EXERCISE GOAL
In the data below, find each line that contains the word "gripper" and copy it.

Start of SOURCE DATA

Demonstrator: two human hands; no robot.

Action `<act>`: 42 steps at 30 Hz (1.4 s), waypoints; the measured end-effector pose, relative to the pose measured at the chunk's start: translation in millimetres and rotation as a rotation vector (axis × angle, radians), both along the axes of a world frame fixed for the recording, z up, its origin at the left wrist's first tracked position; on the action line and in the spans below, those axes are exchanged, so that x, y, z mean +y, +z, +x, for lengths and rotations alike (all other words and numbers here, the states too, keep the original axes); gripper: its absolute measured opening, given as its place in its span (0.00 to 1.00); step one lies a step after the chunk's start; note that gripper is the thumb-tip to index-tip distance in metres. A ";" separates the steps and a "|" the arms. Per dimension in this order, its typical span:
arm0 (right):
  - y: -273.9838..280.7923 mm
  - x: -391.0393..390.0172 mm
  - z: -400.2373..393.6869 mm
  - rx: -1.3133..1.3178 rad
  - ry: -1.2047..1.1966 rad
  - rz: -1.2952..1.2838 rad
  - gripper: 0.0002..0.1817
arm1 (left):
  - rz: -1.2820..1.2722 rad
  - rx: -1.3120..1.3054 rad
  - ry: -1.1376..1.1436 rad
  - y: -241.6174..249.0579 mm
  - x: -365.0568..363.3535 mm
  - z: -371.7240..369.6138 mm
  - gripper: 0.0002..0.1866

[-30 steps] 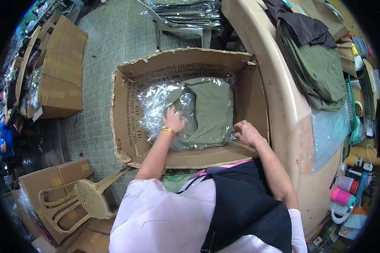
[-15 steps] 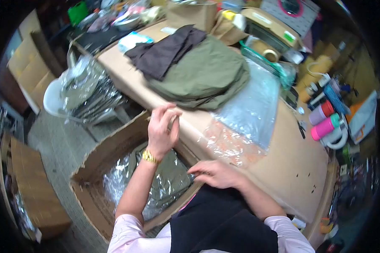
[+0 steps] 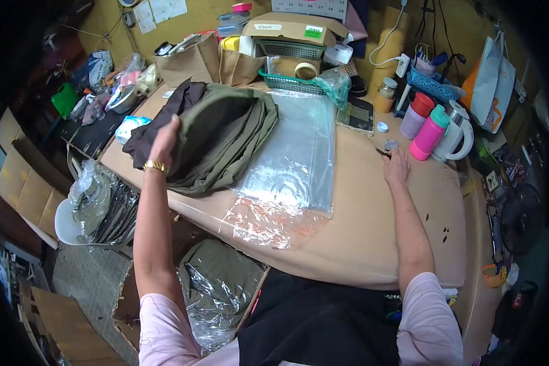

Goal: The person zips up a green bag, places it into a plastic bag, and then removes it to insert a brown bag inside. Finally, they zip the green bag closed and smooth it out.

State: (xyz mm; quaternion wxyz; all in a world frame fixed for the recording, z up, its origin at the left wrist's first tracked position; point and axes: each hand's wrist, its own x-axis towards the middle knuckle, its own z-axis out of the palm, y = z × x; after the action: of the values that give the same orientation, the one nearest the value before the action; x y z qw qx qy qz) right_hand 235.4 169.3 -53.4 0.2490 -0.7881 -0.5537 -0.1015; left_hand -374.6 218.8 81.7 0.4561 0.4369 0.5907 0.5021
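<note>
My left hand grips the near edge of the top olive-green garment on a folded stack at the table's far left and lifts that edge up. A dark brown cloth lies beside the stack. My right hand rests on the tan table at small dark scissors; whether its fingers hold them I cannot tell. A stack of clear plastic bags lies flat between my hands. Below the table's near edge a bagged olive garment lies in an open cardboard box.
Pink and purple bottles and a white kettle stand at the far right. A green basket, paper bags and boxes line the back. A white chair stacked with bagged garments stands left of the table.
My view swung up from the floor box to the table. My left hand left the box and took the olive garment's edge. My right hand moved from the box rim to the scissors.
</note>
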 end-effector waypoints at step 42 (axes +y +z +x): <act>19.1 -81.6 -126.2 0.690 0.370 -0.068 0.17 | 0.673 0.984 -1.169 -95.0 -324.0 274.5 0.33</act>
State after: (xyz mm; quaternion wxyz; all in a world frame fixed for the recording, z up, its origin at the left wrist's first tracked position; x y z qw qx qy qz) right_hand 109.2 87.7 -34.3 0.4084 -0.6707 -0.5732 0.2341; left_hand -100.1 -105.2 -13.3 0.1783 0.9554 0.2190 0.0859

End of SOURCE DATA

ANSWER TO THIS PROBLEM
Action `<act>`: 42 steps at 30 Hz (1.4 s), waypoints; the measured end-effector pose, relative to the pose measured at the chunk's start: translation in millimetres and rotation as a rotation vector (axis × angle, radians), both along the axes of a world frame fixed for the recording, z up, its origin at the left wrist's first tracked position; on the action line and in the spans below, those axes are exchanged, so that x, y, z mean +y, +z, +x, for lengths and rotations alike (all other words and numbers here, the states too, keep the original axes); gripper: its absolute measured opening, given as its place in its span (0.00 to 1.00); step one lies a step after the chunk's start; note that gripper is the thumb-tip to index-tip distance in metres. A ";" separates the steps and a "|" the arms. Per dimension in this order, its typical span:
  - gripper: 0.0002..0.1817
  - gripper: 0.0002..0.1866

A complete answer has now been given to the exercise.